RINSE ONLY: For washing off the big chunks.

1-24 HOUR DELAY: “Alrighty, I’ve got my dishwasher loaded, let’s put in some soap, and now let’s set the timer for…let’s see…how about nineteen hours from now. Yeah, that’ll be perfect.”

*****

So many things confuse me when I start thinking about them. Sooooooooo much stuff.

Author: admin

Meredith likes to write the funny at her blog, Pile of Babies (http://www.pileofbabies.com).

10 Comments

  1. My dishwasher is from Sacramento. He’s ok most of the time. But sometimes he forgets and plays mahjong on his fancy phone while farting on my couch.
    I’m going to go to the garage and flip Breaker switch 12 or 2 or whatever and see if that doesn’t light a fire under his flat ass.
    For the record, because this is official and all, my Whirlpool was the shiznit. Then we moved. Now I have a HotFuss thing and I kinda hate it.

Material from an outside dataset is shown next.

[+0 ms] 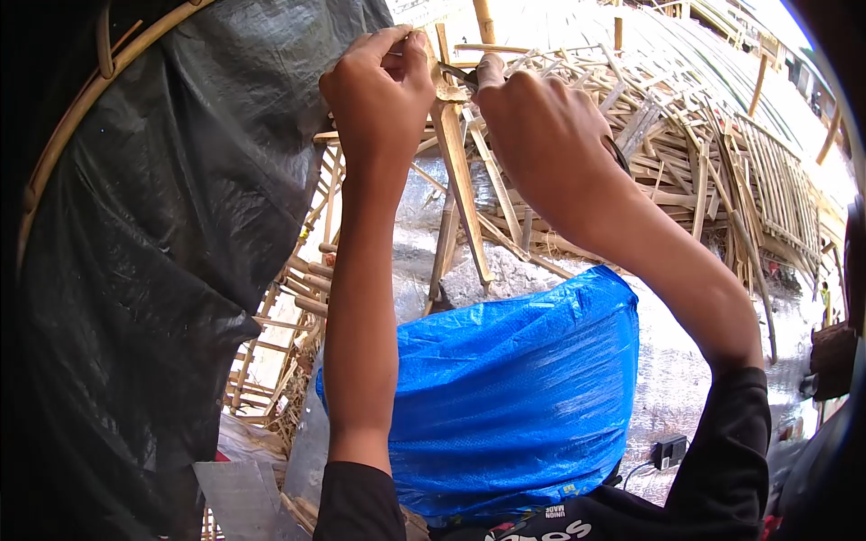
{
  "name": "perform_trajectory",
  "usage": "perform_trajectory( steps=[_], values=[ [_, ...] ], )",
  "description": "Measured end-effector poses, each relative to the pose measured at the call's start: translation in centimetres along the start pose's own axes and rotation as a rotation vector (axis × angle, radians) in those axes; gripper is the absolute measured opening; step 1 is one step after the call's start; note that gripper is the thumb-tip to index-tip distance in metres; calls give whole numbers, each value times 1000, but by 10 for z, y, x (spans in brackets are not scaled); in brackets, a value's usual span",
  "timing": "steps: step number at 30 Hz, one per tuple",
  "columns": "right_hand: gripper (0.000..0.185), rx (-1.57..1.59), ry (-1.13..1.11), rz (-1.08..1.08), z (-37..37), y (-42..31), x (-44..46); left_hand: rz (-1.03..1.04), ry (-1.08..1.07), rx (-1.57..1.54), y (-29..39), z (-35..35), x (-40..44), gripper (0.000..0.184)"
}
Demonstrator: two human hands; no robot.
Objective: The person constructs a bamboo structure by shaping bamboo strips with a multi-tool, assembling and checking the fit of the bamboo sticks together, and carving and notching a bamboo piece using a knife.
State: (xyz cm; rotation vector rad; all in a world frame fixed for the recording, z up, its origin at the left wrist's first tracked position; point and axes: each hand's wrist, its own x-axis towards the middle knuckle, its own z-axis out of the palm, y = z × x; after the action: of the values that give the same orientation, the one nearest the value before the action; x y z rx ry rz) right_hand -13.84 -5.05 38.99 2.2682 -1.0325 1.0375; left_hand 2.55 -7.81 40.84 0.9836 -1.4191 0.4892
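Observation:
My left hand [381,90] is raised at the top middle, its fingers closed round the upper end of a split bamboo strip [458,180]. The strip hangs down at a slant, its lower end above the blue tarp sheet [514,388] over my lap. My right hand [546,131] grips a knife [458,72], whose dark blade meets the strip just beside my left fingers. A dark curved end shows behind the right wrist, while most of the handle is hidden in the fist. A pale curl or flap of bamboo [451,94] stands out from the strip below the blade.
A large heap of split bamboo pieces [667,153] lies ahead on the right. Black plastic sheeting [171,225] hangs at left beside a bent bamboo pole [68,117]. Bamboo lattice [262,361] stands behind it. A small black box with a cable [668,451] lies at lower right.

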Motion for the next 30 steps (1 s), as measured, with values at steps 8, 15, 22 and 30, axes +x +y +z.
perform_trajectory(
  steps=[8, 15, 22, 30],
  values=[
    [33, 413, -515, 288, -12, 36, 32, 20, 13, -17, -2, -6, -2, 14],
    [23, -211, -157, -195, 5, 24, 8, -31, -26, 45, 2, -2, -3, 19],
    [25, -73, -452, -77, 25, 51, 4, -34, -5, 20, -11, -13, -5, 20],
    [32, 815, -122, 572, 36, 21, -42, -78, -35, -85, -27, -15, -4, 20]
  ],
)
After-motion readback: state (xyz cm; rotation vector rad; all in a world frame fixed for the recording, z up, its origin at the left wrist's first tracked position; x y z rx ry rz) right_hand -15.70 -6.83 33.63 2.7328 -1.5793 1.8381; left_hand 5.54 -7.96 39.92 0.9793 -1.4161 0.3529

  2. Very funny, thanks for posting, I really enjoyed your post xx

  3. Are you married to my husband? Because it kind of sounds like you are. The dishwasher in our first house cleaned REALLY well…but that’s because it just kept cleaning for eternity, unless you shut it off manually. We didn’t realize it at first. In fact, before we moved all our stuff in, we were doing some other renovations and ran it one night before leaving. When we came back the next morning, it was still running. At the time, we didn’t have any extra money in the budget to get a new one. So we had to set a timer every time we ran it to remind us to go manually turn it off. It was a pain.

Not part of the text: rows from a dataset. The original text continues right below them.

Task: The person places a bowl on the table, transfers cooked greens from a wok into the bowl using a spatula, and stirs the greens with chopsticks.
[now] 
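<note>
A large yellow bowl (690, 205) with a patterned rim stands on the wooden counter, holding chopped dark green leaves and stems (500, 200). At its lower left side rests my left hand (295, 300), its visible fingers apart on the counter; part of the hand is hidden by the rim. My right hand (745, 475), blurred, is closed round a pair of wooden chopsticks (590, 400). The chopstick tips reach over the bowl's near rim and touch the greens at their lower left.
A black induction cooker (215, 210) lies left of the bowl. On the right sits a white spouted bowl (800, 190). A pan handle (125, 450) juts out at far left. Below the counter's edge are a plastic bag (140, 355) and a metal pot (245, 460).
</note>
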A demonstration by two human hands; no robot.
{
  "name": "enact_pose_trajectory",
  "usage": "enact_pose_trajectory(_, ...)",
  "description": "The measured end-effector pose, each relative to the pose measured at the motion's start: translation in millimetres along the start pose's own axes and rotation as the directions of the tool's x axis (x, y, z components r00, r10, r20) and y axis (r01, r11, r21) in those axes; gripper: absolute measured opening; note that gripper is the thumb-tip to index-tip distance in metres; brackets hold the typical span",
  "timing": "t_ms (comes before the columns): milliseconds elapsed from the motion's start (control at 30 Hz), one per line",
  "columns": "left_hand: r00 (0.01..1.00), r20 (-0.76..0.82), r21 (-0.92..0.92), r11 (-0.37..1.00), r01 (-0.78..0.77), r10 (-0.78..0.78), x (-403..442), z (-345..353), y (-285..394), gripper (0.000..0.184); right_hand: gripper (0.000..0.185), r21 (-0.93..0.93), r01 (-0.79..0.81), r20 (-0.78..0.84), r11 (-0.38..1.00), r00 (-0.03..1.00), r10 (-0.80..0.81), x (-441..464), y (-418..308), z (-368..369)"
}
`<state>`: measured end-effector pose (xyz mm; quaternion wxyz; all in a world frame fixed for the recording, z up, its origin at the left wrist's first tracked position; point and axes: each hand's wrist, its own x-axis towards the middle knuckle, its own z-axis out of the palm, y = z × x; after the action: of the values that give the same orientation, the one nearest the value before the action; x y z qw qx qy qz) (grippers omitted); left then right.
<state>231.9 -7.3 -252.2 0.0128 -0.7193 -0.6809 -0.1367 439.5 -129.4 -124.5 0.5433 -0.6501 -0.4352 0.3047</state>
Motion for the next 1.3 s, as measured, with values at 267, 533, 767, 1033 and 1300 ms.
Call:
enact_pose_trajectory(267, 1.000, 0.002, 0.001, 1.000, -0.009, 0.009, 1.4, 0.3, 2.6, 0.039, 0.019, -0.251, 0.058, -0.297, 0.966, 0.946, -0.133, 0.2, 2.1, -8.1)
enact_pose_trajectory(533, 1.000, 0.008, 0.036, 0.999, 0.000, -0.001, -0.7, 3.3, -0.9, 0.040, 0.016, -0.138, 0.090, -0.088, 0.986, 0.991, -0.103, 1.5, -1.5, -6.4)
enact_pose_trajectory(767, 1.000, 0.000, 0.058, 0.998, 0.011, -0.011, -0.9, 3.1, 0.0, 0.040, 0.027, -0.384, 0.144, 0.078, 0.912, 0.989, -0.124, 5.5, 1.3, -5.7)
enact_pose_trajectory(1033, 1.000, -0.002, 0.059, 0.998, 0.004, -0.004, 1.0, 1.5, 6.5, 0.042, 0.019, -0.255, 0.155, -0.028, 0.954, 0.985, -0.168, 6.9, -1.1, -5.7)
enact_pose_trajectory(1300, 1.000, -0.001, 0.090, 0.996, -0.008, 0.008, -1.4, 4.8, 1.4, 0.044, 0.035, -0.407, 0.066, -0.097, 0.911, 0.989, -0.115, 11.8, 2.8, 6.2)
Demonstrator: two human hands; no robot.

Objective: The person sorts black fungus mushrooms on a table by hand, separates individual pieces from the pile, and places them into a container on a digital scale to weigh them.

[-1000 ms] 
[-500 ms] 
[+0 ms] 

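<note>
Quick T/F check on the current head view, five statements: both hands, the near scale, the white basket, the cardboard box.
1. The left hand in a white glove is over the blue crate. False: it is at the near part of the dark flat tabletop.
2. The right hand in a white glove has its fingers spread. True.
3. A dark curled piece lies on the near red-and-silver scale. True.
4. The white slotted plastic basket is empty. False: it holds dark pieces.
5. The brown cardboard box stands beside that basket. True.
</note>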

    More recently, I was more excited than I probably needed to be when we replaced the dishwasher in our current house. The one that was here when we bought it just didn’t do a good job at all. I almost cried happy tears when the new one actually removed all the dried-on smoothie from the blender without having to pre-rinse or soak it first. So, of course, I blogged about it. You didn’t need to tell me this post was going to be better than I thought. Because I KNOW.
    Kelly recently posted..How Real Love Stories GoMy Profile

  4. Just had the dishwasher battle with the hubby. We finally got a new one after long hard struggle! I agree with you on the various settings :-)
    Petite Diva recently posted..McDonald’s needs a change…ing tableMy Profile

  5. Thank you for another amusing post! It was packed full of information that the 53 year old me never knew or thought about as all the dishwashers in my life so far have been human…

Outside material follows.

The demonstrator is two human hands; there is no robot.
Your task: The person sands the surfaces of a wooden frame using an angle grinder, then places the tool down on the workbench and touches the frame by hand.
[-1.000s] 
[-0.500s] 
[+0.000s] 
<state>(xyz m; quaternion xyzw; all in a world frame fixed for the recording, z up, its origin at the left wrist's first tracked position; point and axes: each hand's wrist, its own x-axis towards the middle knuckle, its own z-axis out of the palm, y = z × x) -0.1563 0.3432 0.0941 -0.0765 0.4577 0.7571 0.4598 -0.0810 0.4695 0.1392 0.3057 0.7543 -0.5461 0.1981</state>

  6. I am currently earning my MFD (Masters of f-ing Dishwashers). I have shopped, researched, discussed with my awesome architect/interior designer sister…blah, blah, blah. and my verdict is sell him on a Bosch. The silver stallion can be replaced by another stainless beauty. the Bosch is “German Engineering” just like BMW and Mercedes. and they’re really, really good and reliable. they have a “leak stop” system, which I thought was like a diaper seal, but apparently it’s way, way cooler. it shuts down and drains if it detects a leak…before flooding the first floor! Also instead of the new-fangled internal garbage disposal, it has a large, easy to reach/clean filter so less fancy shmantcy mechanisms to break, just stick a gross pan, blender, leg o’lamb in and it. will. wash. it. all. So it’s on my wish list for our upcoming kitchen remodel. if you don’t need the half cycle I’d go with the Bosch 500, it has an all stainless body that helps water evaporate instead of a useless hairdryer dry cycle. Good luck, and remember, “German Engineering!”